(Records from a data source)

*** Begin section ***

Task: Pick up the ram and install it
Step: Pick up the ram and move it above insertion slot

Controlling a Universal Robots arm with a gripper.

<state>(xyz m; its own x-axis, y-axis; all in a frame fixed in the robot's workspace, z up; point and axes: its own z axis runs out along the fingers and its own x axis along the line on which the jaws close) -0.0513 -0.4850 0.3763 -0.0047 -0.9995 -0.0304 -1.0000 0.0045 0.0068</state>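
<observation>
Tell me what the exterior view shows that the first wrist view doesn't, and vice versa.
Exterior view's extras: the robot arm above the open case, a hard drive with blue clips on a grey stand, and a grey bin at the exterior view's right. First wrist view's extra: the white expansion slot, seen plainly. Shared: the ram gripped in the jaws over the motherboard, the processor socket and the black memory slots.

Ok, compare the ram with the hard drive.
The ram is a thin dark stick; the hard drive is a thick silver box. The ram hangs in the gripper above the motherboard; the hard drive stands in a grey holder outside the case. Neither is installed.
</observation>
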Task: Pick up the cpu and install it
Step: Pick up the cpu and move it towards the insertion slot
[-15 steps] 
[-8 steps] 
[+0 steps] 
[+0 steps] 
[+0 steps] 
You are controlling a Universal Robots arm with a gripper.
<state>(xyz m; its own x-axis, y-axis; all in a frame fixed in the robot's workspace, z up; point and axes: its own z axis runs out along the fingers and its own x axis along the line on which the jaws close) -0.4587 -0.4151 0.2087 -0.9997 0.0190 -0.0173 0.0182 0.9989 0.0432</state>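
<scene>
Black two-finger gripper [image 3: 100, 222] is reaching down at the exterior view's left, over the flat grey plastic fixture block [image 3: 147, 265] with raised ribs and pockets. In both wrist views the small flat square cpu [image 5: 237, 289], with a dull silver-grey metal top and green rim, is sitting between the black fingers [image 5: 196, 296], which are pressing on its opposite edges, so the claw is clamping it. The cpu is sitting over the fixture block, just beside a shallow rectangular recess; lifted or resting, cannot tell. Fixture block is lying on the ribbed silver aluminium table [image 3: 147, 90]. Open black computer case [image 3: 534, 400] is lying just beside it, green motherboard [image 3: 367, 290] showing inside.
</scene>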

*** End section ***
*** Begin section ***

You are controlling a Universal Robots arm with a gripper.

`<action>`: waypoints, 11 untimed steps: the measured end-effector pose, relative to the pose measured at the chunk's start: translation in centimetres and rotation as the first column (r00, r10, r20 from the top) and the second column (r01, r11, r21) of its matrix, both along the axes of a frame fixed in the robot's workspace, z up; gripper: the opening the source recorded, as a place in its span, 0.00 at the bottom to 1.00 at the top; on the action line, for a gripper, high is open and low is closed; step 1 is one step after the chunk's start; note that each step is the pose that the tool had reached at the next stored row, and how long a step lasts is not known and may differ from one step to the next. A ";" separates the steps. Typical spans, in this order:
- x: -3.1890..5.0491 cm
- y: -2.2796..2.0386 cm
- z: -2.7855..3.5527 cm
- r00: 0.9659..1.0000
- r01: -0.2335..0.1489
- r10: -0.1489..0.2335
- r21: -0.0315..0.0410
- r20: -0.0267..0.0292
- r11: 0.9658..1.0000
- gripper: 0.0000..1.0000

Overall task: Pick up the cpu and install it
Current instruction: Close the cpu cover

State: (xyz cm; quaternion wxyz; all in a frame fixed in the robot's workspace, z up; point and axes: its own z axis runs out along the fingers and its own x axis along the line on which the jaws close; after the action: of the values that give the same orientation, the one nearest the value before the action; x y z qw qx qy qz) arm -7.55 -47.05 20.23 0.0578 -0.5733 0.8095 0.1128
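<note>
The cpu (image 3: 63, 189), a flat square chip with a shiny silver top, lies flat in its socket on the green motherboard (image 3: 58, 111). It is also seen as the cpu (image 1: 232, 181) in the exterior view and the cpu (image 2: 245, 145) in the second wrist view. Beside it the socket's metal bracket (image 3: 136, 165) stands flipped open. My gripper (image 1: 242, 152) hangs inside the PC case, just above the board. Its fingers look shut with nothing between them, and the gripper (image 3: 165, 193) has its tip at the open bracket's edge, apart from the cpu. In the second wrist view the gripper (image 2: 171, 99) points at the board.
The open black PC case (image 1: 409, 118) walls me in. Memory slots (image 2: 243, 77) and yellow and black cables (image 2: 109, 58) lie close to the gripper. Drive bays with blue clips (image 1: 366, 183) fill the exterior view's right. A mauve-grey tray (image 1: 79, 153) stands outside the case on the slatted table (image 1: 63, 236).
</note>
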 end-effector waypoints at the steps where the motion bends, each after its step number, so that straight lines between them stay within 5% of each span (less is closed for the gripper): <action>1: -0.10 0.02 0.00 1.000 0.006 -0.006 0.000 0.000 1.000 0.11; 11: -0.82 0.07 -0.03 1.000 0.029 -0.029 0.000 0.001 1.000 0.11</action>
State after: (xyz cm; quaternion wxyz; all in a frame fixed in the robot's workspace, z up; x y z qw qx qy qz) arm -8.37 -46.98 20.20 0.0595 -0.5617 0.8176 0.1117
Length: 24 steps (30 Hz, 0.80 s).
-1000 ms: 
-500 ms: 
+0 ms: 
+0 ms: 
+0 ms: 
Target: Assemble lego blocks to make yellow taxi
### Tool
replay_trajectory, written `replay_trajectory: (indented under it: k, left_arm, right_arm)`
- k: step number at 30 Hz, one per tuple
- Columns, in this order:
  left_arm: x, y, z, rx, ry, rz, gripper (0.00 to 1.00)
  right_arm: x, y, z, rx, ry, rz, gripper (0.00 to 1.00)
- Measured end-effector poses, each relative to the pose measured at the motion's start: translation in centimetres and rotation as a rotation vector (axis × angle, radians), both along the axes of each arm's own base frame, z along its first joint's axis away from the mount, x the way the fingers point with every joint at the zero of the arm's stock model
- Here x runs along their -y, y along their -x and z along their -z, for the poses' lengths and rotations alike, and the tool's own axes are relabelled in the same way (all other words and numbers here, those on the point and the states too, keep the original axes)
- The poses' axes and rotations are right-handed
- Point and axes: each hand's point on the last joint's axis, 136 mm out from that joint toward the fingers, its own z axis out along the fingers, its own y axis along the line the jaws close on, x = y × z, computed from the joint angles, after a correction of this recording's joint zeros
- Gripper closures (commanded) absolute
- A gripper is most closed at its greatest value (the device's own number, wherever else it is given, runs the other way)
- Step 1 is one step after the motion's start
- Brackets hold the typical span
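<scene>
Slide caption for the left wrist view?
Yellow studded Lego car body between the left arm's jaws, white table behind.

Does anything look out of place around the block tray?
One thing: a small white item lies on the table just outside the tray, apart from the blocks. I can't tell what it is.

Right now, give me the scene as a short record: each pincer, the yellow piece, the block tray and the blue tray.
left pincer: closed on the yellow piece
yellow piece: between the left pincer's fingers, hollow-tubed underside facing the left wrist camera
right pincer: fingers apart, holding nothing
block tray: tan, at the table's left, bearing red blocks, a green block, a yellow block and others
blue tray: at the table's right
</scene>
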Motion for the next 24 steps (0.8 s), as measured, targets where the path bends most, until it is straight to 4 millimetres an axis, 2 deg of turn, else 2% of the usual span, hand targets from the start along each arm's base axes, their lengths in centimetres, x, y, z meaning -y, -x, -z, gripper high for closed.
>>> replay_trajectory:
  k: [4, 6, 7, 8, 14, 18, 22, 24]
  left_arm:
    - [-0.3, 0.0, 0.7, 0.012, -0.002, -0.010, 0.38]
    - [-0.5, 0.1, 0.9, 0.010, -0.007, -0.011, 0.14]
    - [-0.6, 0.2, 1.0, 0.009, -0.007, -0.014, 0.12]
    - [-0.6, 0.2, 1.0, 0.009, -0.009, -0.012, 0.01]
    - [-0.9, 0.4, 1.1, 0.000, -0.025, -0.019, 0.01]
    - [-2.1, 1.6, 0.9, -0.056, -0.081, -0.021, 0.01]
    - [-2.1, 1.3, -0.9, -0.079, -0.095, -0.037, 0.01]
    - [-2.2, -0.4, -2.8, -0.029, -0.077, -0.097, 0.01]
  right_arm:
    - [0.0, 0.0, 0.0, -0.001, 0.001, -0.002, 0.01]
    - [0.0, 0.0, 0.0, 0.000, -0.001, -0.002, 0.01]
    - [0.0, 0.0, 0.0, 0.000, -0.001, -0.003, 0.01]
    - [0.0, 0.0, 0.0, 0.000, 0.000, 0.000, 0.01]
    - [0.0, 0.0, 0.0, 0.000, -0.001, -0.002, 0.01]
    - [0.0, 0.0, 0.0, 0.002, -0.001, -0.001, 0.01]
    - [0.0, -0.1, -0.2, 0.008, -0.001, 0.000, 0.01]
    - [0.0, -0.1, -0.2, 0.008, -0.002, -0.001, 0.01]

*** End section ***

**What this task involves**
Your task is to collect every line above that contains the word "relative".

**Final answer**
`<action>`: waypoints, 11 untimed steps: the measured end-effector pose, relative to the pose measured at the chunk's start: translation in centimetres and rotation as the first column (r00, r10, r20 from the top) and the second column (r01, r11, r21) of its matrix, both along the axes of a frame fixed in the robot's workspace, z up; gripper: the opening the source recorded, as a place in its span, 0.00 at the bottom to 1.00 at the top; on the action line, for a gripper, high is open and low is closed; step 1 is one step after the chunk's start; note that each step is the pose that the tool had reached at the next stored row, and how long a step lasts is not known and may differ from one step to the next. A ";" separates the steps. Typical spans, in this order:
- Measured end-effector poses, each relative to the pose measured at the motion's start: translation in centimetres and rotation as a rotation vector (axis × angle, radians), both along the axes of each arm's own base frame, z along its first joint's axis away from the mount, x the way the fingers point with every joint at the zero of the arm's stock model

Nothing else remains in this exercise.